Never A word: altra chicca dell’album, molto vicina alle sonorità quasi folk di The Aviator e Fingers to the Bone ma con una spruzzatina di anni 60-70. Il suono è ovattato e la canzone va via leggera e acustica per oltre due dei suoi tre minuti e mezzo. La parte cantata è fondamentalmente quella del sampler con un coro ancora più effettato e ricco di sovraincisioni. Certamente non un filler, ma un piccolo regalo a chi voleva sentire qualcosa che non suonasse affatto Deep…
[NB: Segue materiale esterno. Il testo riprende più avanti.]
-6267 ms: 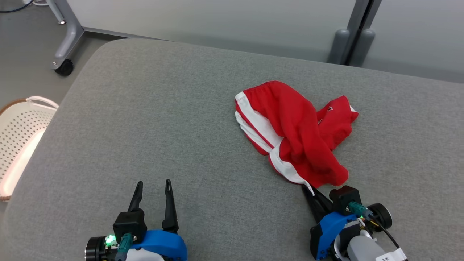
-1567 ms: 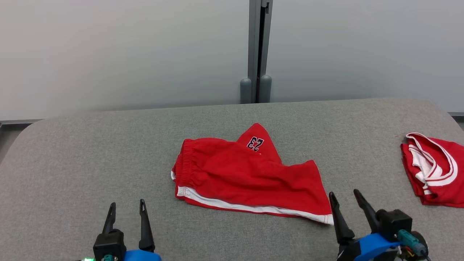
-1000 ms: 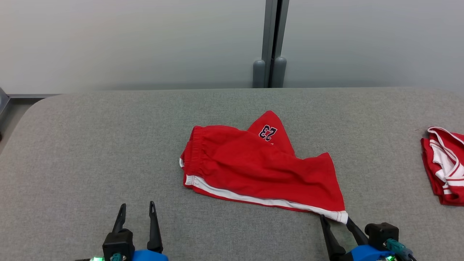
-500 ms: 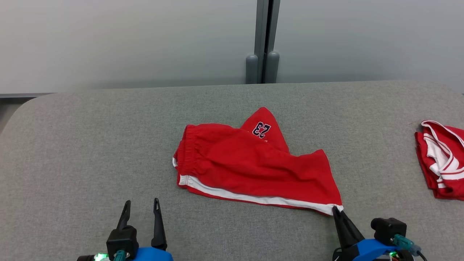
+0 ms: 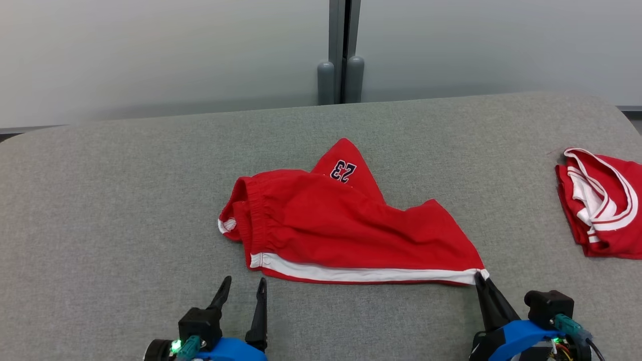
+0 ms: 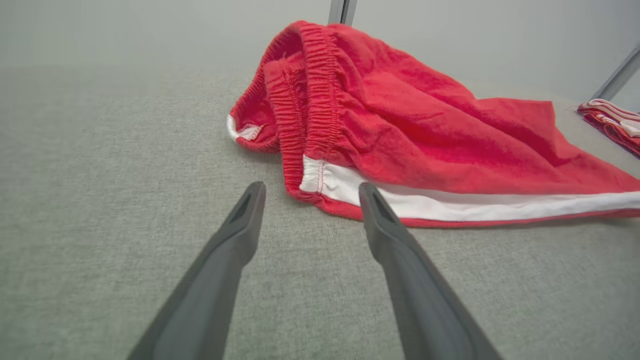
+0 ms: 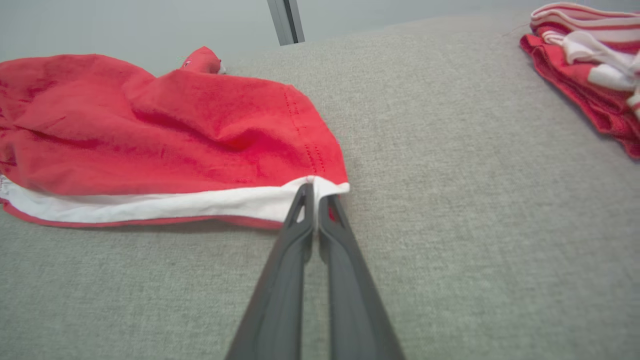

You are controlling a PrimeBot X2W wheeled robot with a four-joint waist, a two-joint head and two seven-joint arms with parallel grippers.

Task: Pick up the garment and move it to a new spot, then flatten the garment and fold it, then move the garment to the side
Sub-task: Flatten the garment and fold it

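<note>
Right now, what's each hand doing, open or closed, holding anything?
Left hand: open, empty, just short of the red shorts.
Right hand: closed, pinching the red shorts' white-striped hem corner.

Lighting: bright, diffuse and even across the grey surface [image 5: 125, 200]. Shadows: soft, with a thin dark band under the near hem of the red shorts [image 7: 150, 125]. Wrist views: wide-angle stretch at the edges. The left claw [image 6: 311, 186] fingers [image 6: 220, 280] blur toward the bottom edge.

Grey fabric surface [image 5: 125, 200] carries red shorts [image 5: 341, 225] and another red-white garment [image 5: 602, 210].
</note>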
Bananas: Inizia potente con un bel riff e prosegue veloce e incalzante con un bel lavoro di organo e..armonica… Veramente bella la lunga sezione di assoli di Morse e Airey.

Doing it tonight: Un altro dei miei pezzi preferiti. Molto funky, suona molto distante dai soliti Deep, soprattutto grazie alla sezione ritmica piuttosto originale. L’assolo, in linea con il classico Steve Morse, riporta la canzone sui binari consueti, ma ecco un bel cambio di ritmo e l’ennesima parte vocale sovraincisa, seguita dal solo di Don a rimescolare le carte. Un pezzo molto particolare e originale.

Contact Lost: scritta in ricordo degli astronauti morti nell’incidente dello Shuttle, è un breve (1 minuto e mezzo) pezzo strumentale (elettrico e a tratti acustico) di Steve. Credo non vada valutata musicalmente ma solo per il significato che ha in sè.